Thanks for the feedback @goodmami!

  • Agree that “understanding” is a loaded word…I changed it to “turning them into a form a computer can act on”.
  • Agree I am not being precise with syntactic vs semantic distinction, did a few fixes which should solve that.
  • Re: having “figured out” how to represent the semantics of language: I changed it to: “We still don’t have complete set of rules that map language to a meaning that agrees with the mapping most humans would do. Furthermore, whether it is even possible for all of language is not obvious. That said, lots of practical progress has been made…”
  • Thanks for the clarification on the (Neo) vs Davidson. I’ll add that as well.
  • Finally: yes, I’m hopeful the combination of scoping to a closed world plus the fact that it is a game and I have the freedom to fudge things means I can come up with something interesting. I’ll definitely post here when I’ve got something worth looking at.

Great points @trimblet. I by no means meant to imply that this was easy by making the comparison! Just that, conceptually, that is what is going on and I’m targeting other programmers who aren’t linguists so it seemed like a good way to frame the problem. Here’s what I added to clarify: “The analogy is by no means perfect, kind of like comparing a cheetah and a car when trying to understand movement. Human language is organic and fuzzy and resilient, the C++ language is designed and precise and brittle. Regardless, the point is that, in my game, the user is going to type English and the game needs to do something and show that it understood things in a deep way (not based on keywords, etc.), much like what a compiler does with program text.”

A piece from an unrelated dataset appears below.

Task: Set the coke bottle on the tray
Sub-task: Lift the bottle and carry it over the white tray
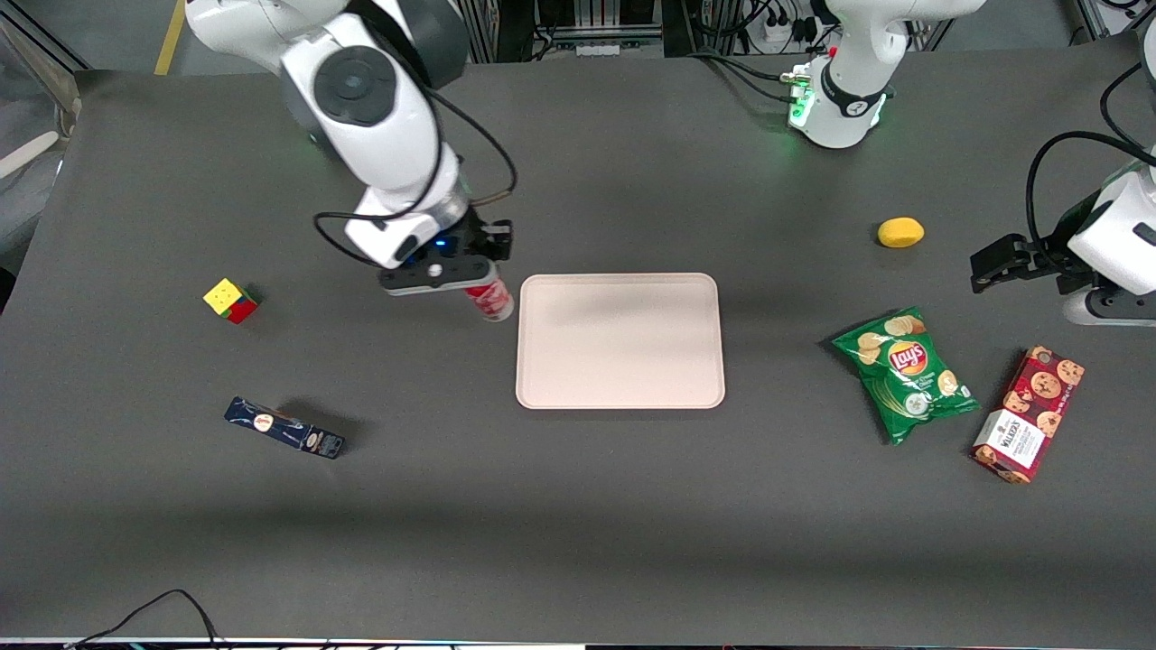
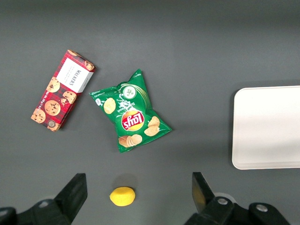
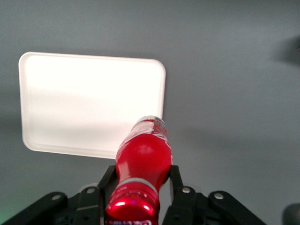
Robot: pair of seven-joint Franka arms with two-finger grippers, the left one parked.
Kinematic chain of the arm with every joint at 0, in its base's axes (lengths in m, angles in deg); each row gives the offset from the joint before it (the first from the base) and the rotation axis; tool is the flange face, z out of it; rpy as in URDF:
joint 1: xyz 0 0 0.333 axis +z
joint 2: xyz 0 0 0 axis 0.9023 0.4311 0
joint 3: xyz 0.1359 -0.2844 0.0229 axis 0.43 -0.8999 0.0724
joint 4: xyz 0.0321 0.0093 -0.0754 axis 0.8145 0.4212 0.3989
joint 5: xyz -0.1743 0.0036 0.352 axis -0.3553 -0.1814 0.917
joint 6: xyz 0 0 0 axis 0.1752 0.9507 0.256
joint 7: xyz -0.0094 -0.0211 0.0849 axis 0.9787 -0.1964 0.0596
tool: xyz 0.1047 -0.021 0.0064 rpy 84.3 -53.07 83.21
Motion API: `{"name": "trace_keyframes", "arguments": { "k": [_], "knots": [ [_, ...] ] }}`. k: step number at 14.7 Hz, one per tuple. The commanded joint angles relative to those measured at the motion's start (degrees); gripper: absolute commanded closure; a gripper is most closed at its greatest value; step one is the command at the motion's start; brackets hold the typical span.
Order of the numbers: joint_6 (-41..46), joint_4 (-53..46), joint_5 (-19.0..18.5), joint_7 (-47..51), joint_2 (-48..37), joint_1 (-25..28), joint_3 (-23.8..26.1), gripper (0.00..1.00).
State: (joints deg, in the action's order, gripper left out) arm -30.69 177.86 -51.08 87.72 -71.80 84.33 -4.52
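The dark grey table (image 1: 578, 506) runs past the edges of every view, so its full outline never shows. On it lies the large flat pale pinkish-beige plastic tray (image 1: 620, 341) with rounded corners and a low rim; the front view shows it whole, while the left wrist view (image 2: 269, 127) cuts one end off.

The right arm's gripper (image 1: 470, 287) hangs just beside the tray's corner at the working arm's end, over bare table. In the front view the wrist housing covers most of the fingers, and only the lower half of the small red coke bottle (image 1: 490, 299) pokes out beneath it, tilted with its clear base toward the tray. Whether that base touches the table cannot be told. In the right wrist view the jaws stand narrow, closed against the bottle (image 3: 143, 161) at its shoulder, one black finger (image 3: 177, 185) on either side; the red cap sits between them, partly cut off by the frame edge, and the white script is hard to make out.

Toward the parked arm's end lie a green crisp bag (image 1: 906, 372), a red cookie box (image 1: 1029, 414) and a small yellow lemon-like object (image 1: 900, 232). Toward the working arm's end sit a dark blue oblong packet (image 1: 284, 428) with unreadable print and a coloured puzzle cube (image 1: 230, 300).
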Motion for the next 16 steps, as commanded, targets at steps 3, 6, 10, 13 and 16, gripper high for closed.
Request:
{"name": "trace_keyframes", "arguments": {
  "k": [3,6,10,13,16],
  "knots": [
    [-8.29,-4.47,-10.59,9.81,13.97,0.88,5.03,1.0],
    [-12.61,-3.95,-11.56,9.98,17.23,0.97,4.94,1.0],
    [-13.5,-3.95,-13.93,9.98,20.14,1.14,4.94,1.0],
    [-13.93,-3.16,-13.94,9.98,20.66,1.23,4.94,1.0],
    [-15.08,-2.36,-14.03,9.98,21.28,1.23,4.94,1.0]
  ]
}}
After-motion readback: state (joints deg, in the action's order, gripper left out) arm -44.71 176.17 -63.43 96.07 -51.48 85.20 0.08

Also, appreciate the breakdown of compositional vs. lexical semantics and speaker vs. sentence meaning. I will have to drill into those eventually, for sure. Just finding the right names for concepts seems to be half the battle…

Yes you can. I also like the see this perspective of newcomers. The hardest part is always to explain what we do to others.

What is even more interesting is why humans learn natural language easily than programming languages (I believe I read it somewhere, probably some text from @ebender).

@EricZinda I’ve actually been toying with making a game using a Delph-In grammar for a natural language interface myself. I’d be happy to discuss with you more via chat or a call or something. I brought up the speaker meaning vs sentence meaning difference in large part because from the game point of view, the ERG is only going to go get you so far in that it’s semantics is not like C++’s semantics. You’ll need something to handle lexical semantics (in NLU or dialogue systems this might be called entity resolution or entity linking) and something to handle speaker meaning (whether this is just like sarcasm/integrity detection or something more robust).

@trimblet Awesome! I’ll message you and set something up.